> About this exercise: Render every line of the data exactly as written, and leave out the pictures.

BEGIN

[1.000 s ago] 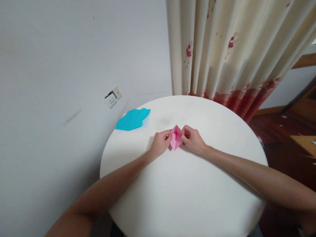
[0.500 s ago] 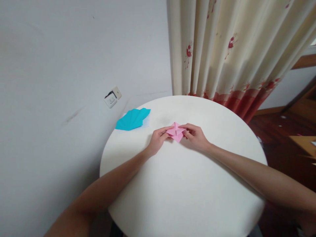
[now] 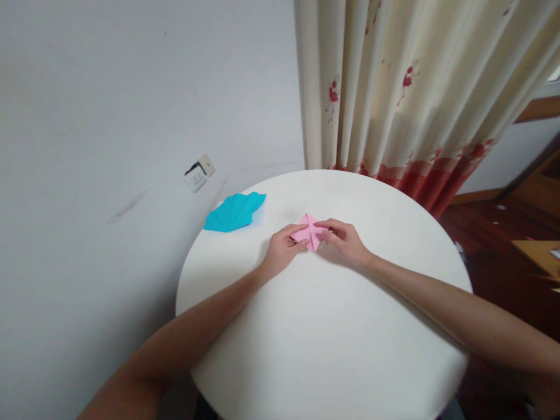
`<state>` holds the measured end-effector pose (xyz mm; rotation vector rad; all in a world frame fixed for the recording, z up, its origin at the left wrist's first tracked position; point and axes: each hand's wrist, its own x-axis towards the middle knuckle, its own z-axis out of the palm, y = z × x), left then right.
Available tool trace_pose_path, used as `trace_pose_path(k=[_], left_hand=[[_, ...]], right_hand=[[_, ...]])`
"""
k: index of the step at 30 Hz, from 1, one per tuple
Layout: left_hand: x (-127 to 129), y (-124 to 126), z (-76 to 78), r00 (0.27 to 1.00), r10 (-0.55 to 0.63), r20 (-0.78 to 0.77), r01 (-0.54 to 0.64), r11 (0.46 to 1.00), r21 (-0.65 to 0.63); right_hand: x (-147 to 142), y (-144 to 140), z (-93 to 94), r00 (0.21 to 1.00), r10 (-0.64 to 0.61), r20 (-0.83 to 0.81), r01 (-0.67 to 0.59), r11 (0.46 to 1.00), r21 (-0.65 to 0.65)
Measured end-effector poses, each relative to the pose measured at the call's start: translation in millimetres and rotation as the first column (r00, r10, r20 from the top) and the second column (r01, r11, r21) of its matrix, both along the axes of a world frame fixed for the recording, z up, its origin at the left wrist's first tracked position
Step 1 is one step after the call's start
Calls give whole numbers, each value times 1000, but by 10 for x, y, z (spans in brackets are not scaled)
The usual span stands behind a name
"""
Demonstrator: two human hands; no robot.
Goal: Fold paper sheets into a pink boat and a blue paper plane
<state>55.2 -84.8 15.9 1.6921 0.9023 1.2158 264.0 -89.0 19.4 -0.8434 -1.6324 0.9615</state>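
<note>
Left hand (image 3: 283,248) and right hand (image 3: 345,239) both pinch the pink folded paper (image 3: 307,230), one per side.
Paper lies mid-surface (image 3: 328,338), creased, partly folded, shape unfinished; blue pleated fan (image 3: 234,212) sits finished, well apart.

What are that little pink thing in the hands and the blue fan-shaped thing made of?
Pink piece: apparently thin matte paper, with sharp creases crossing it. Blue fan: likely the same kind of paper, with pleat lines spreading out and no gloss.
</note>
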Motion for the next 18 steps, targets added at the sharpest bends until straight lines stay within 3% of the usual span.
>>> trace_pose_path(k=[5, 8, 12, 18], left_hand=[[17, 8, -46, 999, -10, 53, 13, 998, -57], [15, -1, -31, 996, -46, 76, 57, 986, -154], [11, -21, 3, 990, -47, 131, 84, 953, -291], [11, -46, 23, 993, -50, 111, 85, 935, -344]], right_hand=[[-53, 44, -108, 999, 10, -40, -12, 999, -52], [-55, 54, -140, 997, 37, -65, -43, 996, -81], [-55, 39, -132, 998, 54, -45, -57, 996, -67], [-80, -20, -106, 998, 63, 29, -61, 997, -44]])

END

> Answer section:
[1.000 s ago] 
[0.500 s ago] 
[now] 
`<state>` holds the measured end-effector pose (xyz mm; rotation vector rad; all in a world frame fixed for the recording, z up, its origin at the left wrist's first tracked position; point and axes: each hand's wrist, its own x-axis towards the middle knuckle, its own z-axis out of the palm, y = z × x), left then right.
Available tool trace_pose_path, used as `trace_pose_path(k=[_], left_hand=[[_, ...]], right_hand=[[_, ...]])`
"""
k: index of the step at 30 Hz, from 1, one per tuple
Layout: left_hand: x (-127 to 129), y (-124 to 126), z (-76 to 78), r00 (0.27 to 1.00), r10 (-0.55 to 0.63), r20 (-0.78 to 0.77), r01 (-0.54 to 0.64), r11 (0.46 to 1.00), r21 (-0.65 to 0.63); right_hand: x (-147 to 142), y (-144 to 140), z (-93 to 94), r00 (0.21 to 1.00), r10 (-0.64 to 0.61), r20 (-0.83 to 0.81), r01 (-0.67 to 0.59), r11 (0.46 to 1.00), r21 (-0.65 to 0.65)
Measured end-effector poses, each relative to the pose measured at the call's start: translation in millimetres and rotation as the first column (r00, r10, r20 from the top) and the second column (r01, r11, r21) of its matrix, both along the axes of a world frame fixed for the recording, z up, its origin at the left wrist's first tracked position
Step 1 is one step after the call's start
Calls give whole numbers, each value times 1000, but by 10 for x, y, z (spans in brackets are not scaled)
The usual span stands behind a name
"""
Demonstrator: two human hands; no robot.
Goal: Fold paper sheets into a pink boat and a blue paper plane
<state>55.2 -84.8 15.9 1.6921 0.9023 1.2158 264.0 -89.0 19.4 -0.8434 -1.6324 0.9615</state>
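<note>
Left hand (image 3: 283,248) and right hand (image 3: 345,239) both pinch the pink folded paper (image 3: 307,230), one per side.
Paper lies mid-surface (image 3: 328,338), creased, partly folded, shape unfinished; blue pleated fan (image 3: 234,212) sits finished, well apart.

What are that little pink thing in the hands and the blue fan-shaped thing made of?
Pink piece: apparently thin matte paper, with sharp creases crossing it. Blue fan: likely the same kind of paper, with pleat lines spreading out and no gloss.
</note>
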Motion for the next 18 steps, targets added at the sharpest bends until straight lines stay within 3% of the usual span.
>>> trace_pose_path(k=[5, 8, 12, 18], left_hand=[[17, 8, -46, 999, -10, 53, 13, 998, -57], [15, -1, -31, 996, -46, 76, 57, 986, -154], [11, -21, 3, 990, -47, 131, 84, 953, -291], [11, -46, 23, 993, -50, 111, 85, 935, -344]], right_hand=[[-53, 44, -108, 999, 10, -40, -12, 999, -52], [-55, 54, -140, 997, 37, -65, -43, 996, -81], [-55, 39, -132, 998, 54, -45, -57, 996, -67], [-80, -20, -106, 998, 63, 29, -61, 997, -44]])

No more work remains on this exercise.